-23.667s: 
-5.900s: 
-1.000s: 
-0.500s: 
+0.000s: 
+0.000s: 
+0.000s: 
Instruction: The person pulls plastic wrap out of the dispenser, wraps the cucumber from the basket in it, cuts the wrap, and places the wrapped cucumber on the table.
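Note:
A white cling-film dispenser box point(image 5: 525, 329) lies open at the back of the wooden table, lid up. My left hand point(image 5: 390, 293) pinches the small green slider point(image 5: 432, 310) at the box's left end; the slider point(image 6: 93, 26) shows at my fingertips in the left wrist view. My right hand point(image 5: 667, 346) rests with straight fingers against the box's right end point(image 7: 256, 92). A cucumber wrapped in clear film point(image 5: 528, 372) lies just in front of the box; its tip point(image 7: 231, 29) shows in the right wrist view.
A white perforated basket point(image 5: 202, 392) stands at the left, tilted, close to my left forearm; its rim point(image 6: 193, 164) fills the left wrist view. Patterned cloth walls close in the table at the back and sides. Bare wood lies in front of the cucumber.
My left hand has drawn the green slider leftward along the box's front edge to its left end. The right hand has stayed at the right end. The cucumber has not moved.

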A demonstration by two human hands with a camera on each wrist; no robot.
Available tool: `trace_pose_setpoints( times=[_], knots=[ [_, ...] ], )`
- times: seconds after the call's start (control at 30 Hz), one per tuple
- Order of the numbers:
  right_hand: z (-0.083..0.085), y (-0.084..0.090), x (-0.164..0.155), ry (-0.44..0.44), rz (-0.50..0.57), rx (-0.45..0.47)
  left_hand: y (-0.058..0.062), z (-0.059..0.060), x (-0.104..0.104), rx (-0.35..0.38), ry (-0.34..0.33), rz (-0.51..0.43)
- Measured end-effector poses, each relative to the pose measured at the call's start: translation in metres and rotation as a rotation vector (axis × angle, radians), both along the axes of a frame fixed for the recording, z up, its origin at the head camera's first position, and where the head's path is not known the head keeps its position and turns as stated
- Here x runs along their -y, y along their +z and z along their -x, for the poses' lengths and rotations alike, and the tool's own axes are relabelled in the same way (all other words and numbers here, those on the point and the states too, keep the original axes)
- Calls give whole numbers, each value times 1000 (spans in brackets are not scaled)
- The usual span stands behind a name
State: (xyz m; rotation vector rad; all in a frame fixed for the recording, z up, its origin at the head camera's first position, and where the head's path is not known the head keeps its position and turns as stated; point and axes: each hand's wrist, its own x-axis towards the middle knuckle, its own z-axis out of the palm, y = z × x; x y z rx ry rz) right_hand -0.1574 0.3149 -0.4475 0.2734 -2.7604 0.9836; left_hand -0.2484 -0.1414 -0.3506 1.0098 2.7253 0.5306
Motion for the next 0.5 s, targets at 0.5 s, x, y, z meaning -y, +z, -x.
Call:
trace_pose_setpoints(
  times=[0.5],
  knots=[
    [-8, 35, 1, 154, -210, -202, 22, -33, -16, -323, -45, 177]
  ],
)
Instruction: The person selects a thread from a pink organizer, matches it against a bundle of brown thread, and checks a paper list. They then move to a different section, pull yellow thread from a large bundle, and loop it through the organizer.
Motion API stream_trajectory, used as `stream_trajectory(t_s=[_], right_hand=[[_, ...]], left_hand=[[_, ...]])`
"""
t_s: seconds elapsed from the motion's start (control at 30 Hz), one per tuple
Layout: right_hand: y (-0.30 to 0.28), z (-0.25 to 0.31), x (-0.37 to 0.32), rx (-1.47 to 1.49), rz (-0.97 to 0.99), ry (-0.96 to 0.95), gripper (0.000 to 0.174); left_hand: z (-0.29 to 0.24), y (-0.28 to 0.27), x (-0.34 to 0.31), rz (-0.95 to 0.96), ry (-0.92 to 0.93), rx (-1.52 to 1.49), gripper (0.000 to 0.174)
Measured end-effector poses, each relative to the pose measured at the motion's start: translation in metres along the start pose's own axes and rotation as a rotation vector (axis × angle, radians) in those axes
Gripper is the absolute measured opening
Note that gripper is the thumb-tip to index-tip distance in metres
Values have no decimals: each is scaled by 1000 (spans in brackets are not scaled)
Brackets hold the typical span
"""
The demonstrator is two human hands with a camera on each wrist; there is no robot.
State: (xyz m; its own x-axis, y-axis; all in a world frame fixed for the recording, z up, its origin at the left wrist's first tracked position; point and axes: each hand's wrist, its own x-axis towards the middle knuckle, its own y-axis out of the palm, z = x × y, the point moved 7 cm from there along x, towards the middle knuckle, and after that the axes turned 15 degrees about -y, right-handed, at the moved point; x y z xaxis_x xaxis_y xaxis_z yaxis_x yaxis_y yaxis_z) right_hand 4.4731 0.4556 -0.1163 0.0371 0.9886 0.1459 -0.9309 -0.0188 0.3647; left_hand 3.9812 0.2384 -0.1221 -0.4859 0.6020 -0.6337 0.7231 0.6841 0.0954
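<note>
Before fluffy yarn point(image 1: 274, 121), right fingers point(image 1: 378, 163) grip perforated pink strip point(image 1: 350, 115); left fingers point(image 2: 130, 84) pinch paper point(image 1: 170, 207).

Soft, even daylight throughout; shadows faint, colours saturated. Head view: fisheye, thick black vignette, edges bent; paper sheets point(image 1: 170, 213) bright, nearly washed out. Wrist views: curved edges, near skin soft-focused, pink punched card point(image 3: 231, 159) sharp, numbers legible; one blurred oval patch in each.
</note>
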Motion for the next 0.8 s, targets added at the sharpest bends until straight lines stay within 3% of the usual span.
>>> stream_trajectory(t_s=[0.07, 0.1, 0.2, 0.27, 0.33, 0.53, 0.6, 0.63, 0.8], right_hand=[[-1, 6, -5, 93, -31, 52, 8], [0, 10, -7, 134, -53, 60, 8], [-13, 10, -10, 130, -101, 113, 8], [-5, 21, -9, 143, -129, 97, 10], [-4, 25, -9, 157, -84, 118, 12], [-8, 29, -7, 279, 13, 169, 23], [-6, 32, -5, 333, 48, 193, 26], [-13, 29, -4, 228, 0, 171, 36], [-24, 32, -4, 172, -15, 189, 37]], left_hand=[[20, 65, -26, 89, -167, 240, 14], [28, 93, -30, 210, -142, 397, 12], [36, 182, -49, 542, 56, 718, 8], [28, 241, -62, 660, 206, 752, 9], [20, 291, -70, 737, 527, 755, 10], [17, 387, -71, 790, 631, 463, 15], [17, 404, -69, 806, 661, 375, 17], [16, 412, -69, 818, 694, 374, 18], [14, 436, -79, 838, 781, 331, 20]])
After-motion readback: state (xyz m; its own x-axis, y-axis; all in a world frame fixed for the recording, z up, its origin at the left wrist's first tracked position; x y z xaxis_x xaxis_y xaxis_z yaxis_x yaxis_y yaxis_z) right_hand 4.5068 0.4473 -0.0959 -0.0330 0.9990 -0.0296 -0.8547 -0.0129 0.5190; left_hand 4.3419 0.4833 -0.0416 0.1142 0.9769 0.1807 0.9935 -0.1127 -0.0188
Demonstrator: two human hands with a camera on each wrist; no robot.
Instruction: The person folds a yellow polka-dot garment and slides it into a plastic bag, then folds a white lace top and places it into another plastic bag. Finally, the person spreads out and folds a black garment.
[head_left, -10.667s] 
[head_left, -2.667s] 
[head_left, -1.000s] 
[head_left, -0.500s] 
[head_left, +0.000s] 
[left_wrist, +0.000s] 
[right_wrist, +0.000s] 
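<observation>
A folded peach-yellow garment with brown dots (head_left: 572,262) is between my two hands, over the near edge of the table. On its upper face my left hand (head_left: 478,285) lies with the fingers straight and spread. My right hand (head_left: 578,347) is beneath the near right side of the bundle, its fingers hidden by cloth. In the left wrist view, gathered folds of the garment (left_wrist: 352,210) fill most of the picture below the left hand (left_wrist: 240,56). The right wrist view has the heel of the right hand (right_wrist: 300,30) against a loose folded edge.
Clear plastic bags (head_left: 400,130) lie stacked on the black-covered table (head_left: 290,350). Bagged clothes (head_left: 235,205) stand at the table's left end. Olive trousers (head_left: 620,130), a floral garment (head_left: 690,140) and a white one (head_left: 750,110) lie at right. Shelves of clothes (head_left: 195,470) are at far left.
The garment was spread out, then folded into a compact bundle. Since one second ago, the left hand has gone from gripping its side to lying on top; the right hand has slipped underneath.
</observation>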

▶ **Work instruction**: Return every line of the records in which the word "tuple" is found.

▶ **Exercise answer**:
- times: seconds after the call's start (control at 30 Hz), one per tuple
t_s: seconds elapsed from the motion's start (control at 30 Hz), one per tuple

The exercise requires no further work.